Millions of Floridians began playing their crucial roles in the electoral drama of 2004 today as virtually all precincts opened on time in Miami-Dade and Broward counties and voting proceeded with relative efficiency across the state.

No serious problems were reported in first two hours after polls opened at 7 a.m. EST, according to elections officials in Miami-Dade and Broward, though the usual glitches and inconveniences sometimes materialized.

''I'm looking forward to having a good day and having some good results this evening,'' said Broward Supervisor of Elections Brenda Snipes.

Some people in Broward waited in line at one precinct, only to learn that their voting place recently had changed, compelling them to repeat the experience at another precinct. Broward officials reported 1,200 calls in the first hour of voting, mostly from people who went to the wrong precinct or were told they were not registered.

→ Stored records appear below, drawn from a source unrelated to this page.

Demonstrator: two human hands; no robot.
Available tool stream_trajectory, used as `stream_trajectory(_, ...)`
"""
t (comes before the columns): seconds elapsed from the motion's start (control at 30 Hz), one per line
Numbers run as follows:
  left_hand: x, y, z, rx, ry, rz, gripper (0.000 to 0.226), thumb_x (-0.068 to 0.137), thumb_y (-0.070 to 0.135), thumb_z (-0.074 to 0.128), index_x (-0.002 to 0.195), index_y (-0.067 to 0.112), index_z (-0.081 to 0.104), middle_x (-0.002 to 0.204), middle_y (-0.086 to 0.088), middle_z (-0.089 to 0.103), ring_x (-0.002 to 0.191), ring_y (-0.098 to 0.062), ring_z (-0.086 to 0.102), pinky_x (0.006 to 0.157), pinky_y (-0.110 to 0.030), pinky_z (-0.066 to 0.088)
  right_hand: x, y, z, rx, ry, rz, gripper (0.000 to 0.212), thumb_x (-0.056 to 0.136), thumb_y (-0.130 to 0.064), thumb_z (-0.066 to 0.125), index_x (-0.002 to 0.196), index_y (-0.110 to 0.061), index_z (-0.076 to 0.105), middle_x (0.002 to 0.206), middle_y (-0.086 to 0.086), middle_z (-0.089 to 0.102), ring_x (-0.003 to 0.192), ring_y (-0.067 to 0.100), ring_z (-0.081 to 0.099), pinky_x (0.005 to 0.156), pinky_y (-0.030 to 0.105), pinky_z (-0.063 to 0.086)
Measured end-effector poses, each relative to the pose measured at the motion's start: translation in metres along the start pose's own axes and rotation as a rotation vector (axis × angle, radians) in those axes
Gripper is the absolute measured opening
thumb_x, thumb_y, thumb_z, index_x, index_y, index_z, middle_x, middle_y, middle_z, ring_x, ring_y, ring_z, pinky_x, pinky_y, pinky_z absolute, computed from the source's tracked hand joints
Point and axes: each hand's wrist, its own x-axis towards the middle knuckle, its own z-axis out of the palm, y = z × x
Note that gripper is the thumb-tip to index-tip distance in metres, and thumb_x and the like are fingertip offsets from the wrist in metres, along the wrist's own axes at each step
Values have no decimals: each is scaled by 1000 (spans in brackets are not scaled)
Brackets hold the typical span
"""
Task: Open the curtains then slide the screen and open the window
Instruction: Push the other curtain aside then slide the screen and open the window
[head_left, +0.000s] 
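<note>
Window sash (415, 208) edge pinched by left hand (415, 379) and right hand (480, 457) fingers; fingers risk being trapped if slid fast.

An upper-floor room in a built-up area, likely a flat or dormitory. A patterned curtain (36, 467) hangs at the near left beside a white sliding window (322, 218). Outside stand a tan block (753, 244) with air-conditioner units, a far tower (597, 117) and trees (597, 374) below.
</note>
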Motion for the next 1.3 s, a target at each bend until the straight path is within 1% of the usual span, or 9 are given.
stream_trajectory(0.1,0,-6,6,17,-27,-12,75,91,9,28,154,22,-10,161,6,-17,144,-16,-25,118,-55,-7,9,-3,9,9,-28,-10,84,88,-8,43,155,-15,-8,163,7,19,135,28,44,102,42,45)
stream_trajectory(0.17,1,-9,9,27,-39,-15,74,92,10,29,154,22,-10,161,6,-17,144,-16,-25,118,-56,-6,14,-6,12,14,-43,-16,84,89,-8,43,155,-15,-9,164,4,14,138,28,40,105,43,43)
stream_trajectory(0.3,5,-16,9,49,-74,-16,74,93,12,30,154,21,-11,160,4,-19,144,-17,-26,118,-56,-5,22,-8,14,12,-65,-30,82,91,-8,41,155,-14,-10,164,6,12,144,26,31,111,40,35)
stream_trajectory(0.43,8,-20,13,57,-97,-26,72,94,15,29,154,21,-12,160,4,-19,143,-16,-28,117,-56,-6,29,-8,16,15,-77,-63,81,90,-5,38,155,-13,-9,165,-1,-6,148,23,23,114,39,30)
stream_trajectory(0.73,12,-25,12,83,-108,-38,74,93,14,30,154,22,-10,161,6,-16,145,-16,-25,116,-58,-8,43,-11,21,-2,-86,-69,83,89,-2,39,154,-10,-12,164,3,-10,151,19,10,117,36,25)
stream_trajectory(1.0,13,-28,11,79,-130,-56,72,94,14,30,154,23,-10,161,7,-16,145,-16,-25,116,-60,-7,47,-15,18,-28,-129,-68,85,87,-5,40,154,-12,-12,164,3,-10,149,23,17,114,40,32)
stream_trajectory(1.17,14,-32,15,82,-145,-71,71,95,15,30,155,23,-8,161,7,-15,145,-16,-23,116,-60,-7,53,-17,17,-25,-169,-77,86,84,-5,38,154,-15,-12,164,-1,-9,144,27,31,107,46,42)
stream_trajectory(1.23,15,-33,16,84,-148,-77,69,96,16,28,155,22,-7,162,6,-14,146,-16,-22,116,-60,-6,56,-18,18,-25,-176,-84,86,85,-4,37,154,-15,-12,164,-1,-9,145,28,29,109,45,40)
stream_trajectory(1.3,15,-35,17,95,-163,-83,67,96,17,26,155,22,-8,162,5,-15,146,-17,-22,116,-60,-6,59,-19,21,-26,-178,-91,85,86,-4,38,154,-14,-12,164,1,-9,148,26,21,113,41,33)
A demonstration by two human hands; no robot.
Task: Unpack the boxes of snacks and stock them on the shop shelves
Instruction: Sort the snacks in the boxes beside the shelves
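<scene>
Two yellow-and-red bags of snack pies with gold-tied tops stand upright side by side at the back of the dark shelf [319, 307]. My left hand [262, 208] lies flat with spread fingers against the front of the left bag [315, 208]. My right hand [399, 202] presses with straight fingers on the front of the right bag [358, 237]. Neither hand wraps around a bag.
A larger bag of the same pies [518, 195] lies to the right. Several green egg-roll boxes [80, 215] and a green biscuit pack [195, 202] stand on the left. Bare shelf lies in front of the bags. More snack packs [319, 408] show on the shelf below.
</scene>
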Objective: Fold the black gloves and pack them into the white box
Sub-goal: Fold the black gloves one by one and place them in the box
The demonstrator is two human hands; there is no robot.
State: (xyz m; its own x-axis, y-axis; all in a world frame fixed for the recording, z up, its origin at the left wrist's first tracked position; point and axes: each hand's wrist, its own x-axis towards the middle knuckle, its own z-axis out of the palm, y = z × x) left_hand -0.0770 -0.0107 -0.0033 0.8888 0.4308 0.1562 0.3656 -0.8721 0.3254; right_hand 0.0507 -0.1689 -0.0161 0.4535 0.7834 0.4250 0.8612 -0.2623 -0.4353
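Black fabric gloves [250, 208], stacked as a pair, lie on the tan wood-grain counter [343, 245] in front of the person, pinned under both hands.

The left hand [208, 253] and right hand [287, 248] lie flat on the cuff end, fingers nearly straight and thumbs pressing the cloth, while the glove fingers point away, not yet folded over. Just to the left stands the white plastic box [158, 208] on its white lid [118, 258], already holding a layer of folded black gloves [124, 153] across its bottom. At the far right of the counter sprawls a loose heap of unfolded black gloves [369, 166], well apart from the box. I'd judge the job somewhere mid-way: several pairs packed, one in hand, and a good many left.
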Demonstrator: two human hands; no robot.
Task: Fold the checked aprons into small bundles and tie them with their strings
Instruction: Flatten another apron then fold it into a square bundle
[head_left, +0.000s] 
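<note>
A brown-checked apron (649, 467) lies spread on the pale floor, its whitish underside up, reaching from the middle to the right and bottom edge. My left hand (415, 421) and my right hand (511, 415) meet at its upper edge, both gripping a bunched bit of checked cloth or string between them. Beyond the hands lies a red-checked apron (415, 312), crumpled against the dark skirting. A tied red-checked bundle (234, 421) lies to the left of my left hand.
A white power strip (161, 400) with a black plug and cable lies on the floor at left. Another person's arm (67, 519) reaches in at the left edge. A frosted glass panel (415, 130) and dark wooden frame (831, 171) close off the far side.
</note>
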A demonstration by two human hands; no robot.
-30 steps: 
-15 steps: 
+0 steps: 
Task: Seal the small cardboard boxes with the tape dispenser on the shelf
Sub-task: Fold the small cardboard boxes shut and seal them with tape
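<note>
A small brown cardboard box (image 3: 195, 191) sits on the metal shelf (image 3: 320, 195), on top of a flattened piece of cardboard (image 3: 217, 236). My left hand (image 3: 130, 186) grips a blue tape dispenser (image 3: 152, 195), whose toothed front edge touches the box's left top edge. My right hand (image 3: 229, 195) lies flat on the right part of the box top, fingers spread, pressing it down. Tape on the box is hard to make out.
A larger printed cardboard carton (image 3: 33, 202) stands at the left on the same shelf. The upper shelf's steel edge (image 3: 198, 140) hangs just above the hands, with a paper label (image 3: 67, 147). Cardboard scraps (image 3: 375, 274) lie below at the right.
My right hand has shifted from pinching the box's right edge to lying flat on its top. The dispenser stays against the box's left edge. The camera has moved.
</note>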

Two precincts in Hialeah opened about 25 minutes late, because clerks were slow to paperwork or were unfamiliar with procedures. ''Everyone kept pointing to their watches and yelling for the place to open,'' said Nayda Suarez, 33, who tried to vote at one of the sites. ``But once it opened, everyone got in quickly.''

Voters in one Miami Beach precinct and another in Liberty City complained of a paucity of machines.

Other complications seemed likely as the day progressed, the lines of waiting voters lengthened and the tallying eventually began.

Election officials and representatives of both major parties predicted a heavy turnout, with voters galvanized by the war-time presidential race between Republican incumbent George W. Bush and Democratic challenger John Kerry.

Also on the statewide ticket: a particularly nasty contest between Democrat Betty Castor and Republican Mel Martinez to replace veteran U.S. Senator Bob Graham, a Democrat.

And so, in the end, Election Day began as it always does with eager voters gathering before dawn at many precincts in South Florida and around the state.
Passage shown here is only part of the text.